My top picks for this week fall into two broad categories: English teaching and violence. The articles about English teaching were of interest to me because once upon a time I was an English teacher in China. The articles on violence are interesting and sober reads and help us understand that underneath the veneer of stability, there are some serious social tensions.

This article on the WSJ blog China Real Time Report may be of particular interest to those individuals or organizations involved with English teaching in China: English May be Losing Its Luster in China.

Estimates vary, but state media China Daily said there were many as 400 million English-language learners in China at the beginning of this decade. In 2011, the market for English-language training was worth 46.3 billion yuan ($7.5 billion) according to market data provider Beijing Zhongzhilin Information Technology Ltd.

Yet as China's economy matures, creating a domestic consumer class and homegrown companies to serve it, many Chinese such as Ms. Wang see new job opportunities that don't require English. Meanwhile, some critics blame an overemphasis on English in schools for contributing to an erosion of Chinese skills in young people.

"We may be on the brink of a change of status in relation to English in China," said David Graddol, an education consultant based in Hong Kong and author of a recent book on English in China.

"In the past, the main driver of English has been the need to pass national exams. In the future this may declinebut the need to be able to communicate in English may increase," he said.

Will the demand for foreign English teachers also begin to decline? This will definitely be an interesting trend to keep an eye on.

Speaking of English teaching, I enjoyed this retrospective by Marketplace correspondent Rob Schmitz about his return to Zigong, where he had taught English as a Peace Corps volunteer in the mid-1990's. The title is "One City, Many Changes: A Reporter's Return Trip to Zigong."

One of the kids, 12 year-old Zeng Yang, knocked on the door after I had been there a week. He declared that I was the first foreigner he had ever seen, and he asked if I could teach him English. His father was a teacher in the art department. They lived a few floors above me in a drab, concrete apartment block. His family like most families in Zigong made less than a hundred dollars a month.

Seventeen years later, Zeng picks me up in the provincial capital of Chengdu in his brand new Volkswagen bug. Each day, this city limits traffic to certain numbered license plates to curb air pollution. To get around that, Zeng simply bought five cars one for every day of the week. He's on the move. At 29 years old, he's now one of China's top young artists. "When I was young, I played with toy cars, but I never imagined I'd ever be able to buy one," Zeng tells me as we speed down the expressway.

I look forward to reading similar stories 20 years from now written by the current crop of English teachers.

While verbal battles in the US rage about health care and health insurance, in China the health care battles are of a more tangible nature patients attacking doctors when they are unsatisfied with the outcome of treatment. The China Hospital Association reports that there is an attack on medical staff every couple of weeks in China.
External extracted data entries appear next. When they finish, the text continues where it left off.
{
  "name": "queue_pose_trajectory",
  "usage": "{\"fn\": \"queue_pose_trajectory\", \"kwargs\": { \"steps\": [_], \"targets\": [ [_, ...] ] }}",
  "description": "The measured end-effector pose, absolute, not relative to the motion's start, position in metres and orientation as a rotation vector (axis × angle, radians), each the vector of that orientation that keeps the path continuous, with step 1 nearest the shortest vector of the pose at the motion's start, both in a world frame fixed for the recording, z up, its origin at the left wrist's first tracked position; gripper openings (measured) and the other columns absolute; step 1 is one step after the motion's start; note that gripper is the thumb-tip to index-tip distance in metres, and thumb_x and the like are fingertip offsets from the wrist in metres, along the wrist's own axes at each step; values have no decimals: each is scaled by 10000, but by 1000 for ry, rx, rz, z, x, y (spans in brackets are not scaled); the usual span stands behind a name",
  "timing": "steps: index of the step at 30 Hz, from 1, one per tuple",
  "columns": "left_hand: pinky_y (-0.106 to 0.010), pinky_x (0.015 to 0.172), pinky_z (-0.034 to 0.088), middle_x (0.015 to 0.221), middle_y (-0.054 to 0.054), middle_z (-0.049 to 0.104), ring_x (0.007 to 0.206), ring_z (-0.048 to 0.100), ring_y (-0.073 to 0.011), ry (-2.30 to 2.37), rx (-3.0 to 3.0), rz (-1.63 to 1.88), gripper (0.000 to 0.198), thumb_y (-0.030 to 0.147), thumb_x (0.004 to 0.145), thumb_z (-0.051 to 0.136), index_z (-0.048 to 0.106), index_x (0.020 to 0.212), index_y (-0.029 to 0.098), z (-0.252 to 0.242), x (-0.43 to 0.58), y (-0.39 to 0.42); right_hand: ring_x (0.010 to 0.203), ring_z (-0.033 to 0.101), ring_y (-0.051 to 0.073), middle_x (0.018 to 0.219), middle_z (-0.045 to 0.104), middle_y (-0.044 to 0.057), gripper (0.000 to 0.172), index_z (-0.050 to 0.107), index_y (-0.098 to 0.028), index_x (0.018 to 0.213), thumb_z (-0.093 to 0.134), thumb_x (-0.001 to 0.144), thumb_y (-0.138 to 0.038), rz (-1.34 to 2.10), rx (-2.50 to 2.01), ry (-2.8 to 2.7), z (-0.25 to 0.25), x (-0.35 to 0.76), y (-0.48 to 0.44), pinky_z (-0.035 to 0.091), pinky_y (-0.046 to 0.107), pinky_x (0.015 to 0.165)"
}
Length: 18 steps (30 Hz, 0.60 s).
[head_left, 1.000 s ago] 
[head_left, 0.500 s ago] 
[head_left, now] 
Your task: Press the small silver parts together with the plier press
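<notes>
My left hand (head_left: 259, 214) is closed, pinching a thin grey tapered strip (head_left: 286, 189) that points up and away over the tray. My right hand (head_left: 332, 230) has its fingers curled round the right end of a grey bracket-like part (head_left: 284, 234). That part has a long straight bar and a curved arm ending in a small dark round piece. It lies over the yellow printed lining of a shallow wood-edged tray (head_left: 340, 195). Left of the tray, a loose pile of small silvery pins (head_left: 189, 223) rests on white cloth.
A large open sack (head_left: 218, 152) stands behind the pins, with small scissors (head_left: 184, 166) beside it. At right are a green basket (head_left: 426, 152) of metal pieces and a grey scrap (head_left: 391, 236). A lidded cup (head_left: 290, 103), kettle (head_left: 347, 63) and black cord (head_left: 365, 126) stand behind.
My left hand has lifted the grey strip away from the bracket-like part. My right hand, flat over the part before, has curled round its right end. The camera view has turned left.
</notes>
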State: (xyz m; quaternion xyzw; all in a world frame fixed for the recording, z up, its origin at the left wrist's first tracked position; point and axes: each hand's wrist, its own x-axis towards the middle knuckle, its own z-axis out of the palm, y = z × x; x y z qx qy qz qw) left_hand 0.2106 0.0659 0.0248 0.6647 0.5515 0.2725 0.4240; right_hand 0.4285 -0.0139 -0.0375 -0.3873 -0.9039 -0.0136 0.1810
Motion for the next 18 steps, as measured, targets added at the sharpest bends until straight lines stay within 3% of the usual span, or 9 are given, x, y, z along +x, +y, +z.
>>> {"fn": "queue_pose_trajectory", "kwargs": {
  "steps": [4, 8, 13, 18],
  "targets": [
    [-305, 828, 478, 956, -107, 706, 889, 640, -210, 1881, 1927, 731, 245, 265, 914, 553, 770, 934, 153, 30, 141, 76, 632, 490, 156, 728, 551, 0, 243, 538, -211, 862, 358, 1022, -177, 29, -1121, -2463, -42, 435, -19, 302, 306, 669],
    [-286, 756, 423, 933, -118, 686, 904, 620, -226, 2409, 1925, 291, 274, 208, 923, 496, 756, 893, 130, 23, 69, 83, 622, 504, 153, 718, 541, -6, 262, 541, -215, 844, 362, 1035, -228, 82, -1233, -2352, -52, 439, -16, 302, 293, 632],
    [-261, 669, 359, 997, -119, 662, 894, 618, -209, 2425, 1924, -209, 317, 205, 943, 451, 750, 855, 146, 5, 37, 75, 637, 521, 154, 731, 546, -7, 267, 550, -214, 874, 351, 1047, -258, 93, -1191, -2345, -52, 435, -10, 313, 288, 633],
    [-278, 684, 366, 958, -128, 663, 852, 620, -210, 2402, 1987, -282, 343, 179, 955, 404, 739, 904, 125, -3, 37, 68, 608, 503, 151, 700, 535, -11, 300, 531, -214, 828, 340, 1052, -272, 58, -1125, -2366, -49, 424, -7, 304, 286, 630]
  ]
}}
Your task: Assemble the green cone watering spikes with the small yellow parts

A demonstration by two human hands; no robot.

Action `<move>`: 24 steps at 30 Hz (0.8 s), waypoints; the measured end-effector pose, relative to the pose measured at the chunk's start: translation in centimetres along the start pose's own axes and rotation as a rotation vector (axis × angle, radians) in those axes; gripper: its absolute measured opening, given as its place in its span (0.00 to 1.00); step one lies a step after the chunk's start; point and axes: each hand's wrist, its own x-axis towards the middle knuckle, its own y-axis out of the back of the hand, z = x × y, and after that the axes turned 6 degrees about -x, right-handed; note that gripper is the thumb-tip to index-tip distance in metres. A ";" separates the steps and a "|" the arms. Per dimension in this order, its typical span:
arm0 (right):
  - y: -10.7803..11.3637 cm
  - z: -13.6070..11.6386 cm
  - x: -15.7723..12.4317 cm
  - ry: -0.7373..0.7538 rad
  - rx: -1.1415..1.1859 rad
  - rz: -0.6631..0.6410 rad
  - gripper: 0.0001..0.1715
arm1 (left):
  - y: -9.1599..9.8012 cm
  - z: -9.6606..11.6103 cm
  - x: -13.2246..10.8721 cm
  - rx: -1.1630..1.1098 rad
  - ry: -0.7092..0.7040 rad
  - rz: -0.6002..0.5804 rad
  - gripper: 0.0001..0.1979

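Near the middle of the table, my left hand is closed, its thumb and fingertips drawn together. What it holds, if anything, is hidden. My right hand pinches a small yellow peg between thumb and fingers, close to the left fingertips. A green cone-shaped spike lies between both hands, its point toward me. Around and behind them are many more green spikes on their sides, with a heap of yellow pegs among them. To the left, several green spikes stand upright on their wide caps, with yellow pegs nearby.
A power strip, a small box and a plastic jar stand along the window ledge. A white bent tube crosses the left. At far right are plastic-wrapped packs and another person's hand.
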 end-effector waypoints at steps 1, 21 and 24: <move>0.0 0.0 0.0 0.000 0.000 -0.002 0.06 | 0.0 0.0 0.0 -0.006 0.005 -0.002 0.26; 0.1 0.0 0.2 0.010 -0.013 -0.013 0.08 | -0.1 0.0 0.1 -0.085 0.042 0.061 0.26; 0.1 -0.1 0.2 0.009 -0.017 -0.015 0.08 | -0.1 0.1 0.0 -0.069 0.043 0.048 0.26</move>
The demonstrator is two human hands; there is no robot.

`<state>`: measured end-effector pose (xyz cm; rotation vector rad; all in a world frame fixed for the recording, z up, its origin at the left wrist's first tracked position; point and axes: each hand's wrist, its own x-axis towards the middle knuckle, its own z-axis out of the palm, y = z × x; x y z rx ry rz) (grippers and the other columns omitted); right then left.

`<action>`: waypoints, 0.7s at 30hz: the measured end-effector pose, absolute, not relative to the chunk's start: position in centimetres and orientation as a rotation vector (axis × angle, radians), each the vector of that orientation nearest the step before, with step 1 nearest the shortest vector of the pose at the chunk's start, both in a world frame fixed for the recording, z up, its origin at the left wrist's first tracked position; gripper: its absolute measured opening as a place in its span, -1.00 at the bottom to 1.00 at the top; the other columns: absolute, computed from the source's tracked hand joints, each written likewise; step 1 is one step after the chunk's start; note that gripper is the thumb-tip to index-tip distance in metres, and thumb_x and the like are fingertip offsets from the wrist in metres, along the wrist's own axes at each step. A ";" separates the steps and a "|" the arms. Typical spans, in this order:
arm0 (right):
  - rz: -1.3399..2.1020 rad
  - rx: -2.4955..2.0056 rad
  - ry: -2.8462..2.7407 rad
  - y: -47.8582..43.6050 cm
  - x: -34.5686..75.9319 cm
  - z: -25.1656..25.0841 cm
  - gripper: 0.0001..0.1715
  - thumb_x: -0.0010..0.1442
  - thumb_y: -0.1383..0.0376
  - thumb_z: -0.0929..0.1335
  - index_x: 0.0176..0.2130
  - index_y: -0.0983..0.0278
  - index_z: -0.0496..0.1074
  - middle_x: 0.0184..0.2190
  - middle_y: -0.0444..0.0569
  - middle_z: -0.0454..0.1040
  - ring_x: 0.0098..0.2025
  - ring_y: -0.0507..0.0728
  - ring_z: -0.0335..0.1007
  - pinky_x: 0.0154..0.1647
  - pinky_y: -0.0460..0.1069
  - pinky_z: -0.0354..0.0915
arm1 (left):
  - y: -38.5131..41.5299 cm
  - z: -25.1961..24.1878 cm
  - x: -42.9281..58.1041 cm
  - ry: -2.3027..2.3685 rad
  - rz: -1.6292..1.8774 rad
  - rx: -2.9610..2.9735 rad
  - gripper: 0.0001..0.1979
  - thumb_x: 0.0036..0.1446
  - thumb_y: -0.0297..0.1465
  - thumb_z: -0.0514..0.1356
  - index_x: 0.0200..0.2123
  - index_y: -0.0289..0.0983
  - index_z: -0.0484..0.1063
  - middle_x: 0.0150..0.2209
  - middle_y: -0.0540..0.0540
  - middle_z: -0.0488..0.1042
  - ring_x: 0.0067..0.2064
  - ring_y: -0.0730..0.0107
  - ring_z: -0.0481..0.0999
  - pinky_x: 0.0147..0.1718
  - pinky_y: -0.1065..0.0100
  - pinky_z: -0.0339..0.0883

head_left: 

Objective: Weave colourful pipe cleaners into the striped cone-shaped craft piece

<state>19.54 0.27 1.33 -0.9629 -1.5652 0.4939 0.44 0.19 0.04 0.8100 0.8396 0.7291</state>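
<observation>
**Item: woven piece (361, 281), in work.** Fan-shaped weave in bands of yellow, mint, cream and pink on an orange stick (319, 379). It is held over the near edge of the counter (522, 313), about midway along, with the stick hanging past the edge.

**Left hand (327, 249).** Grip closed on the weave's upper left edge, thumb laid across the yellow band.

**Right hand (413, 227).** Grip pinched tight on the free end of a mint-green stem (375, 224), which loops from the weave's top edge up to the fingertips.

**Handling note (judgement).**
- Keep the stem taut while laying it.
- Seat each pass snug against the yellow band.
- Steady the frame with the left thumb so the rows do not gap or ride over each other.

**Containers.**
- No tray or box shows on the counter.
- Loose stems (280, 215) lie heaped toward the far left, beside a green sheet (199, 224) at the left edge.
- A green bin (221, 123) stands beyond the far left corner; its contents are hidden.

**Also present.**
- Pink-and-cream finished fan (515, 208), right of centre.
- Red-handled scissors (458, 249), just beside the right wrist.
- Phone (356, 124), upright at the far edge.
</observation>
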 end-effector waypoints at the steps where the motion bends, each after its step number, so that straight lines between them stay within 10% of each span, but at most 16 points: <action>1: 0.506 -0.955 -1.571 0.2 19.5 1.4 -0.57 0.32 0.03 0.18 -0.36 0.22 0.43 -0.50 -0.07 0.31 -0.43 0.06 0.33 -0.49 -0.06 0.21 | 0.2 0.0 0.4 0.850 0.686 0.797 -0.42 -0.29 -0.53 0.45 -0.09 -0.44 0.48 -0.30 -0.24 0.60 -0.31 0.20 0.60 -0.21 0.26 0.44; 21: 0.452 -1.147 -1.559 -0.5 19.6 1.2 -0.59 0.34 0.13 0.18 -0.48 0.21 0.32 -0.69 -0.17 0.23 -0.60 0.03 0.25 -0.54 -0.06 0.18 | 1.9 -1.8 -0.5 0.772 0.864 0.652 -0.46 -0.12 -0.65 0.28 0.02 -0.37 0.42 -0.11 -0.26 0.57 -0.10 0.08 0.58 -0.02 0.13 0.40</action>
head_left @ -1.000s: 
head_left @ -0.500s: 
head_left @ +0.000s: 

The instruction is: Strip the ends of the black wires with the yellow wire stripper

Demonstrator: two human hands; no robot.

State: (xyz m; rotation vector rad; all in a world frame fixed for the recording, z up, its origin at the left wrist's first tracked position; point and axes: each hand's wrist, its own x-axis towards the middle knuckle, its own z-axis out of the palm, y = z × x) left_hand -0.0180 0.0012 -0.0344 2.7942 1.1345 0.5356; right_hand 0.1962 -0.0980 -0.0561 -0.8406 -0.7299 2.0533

The Sinosphere Blog at the New York Times had a good piece this week about the problem in a piece by Did Kirsten Tatlow titled "Chinese Doctors Becoming Targets of Patients' Anger." After relating some recent incidents she gives a bit of background on the problem:

The reasons for the problems in China's health care system are, by now, well known: a widespread lack of trust in doctors and hospital administrators, the high cost of care, long waiting times and short appointments and corruption, at every level. A public that lacks basic knowledge about medical problems and outcomes is also a factor, commentators say.

But why turn to violence? One reason is illness can bankrupt a family. People who exhaust their savings on care want to see positive results and blame doctors when that's not possible, commentators say.

The medical profession has begun to fight back, with doctors and staff staging demonstrations demanding protection. In addition the government has also ordered hospitals to hire more security guards.

On November 6, a series of bombs went off near the Communist Party headquarters in Taiyuan, the capital of Shanxi Province. One person was killed and numerous passers-by were injured. In the past, the Chinese media may never have reported such incidents. Today, however, they are not only reported, but also widely discussed on Chinese social media.

The website Tea Leaf Nation, which tracks online commentary, wrote about reaction to the explosions in a post titled "After Taiyuan Explosions, Netizens Debate the Value of Violence:"

Online responses to the attack highlight the important debate occurring in China between those who sympathize with anti-government violence and those who don't. The attack is big news there: The top three searches on Sina Weibo, China's Twitter, all relate to the explosion, and an announcement about the explosion from the local police's official Weibo account is the #2 trending post, with over 8,000 related comments. Among the hundreds of comments sampled, a surprisingly large portion expressed sympathy for the perpetrator (or perpetrators). One Weibo user wrote that under enough government pressure "common people are all possible terrorists." Another wrote that "people explode" when the pressure is high enough.

Yet:

Other users pushed back against the tide of encouragement. Many wrote that it was wrong to harm "innocent people" (although even statements of sympathy often appeared to exclude government officials.) Some confronted cheering netizens more directly. "I don't know what is wrong with people who are praising this," one user wrote. In a widely-shared comment, one user described a lunch-room argument with a colleague hours after the bombing. The colleague was a fenqing, or angry youth, who seemed "extremely sympathetic" to the Taiyuan killer, who the youth thought might be someone oppressed by the government. "I walked over to him," the user wrote, "and dumped my lunch on his head.

As social tensions increase, these types of incidents are likely to become more and more common.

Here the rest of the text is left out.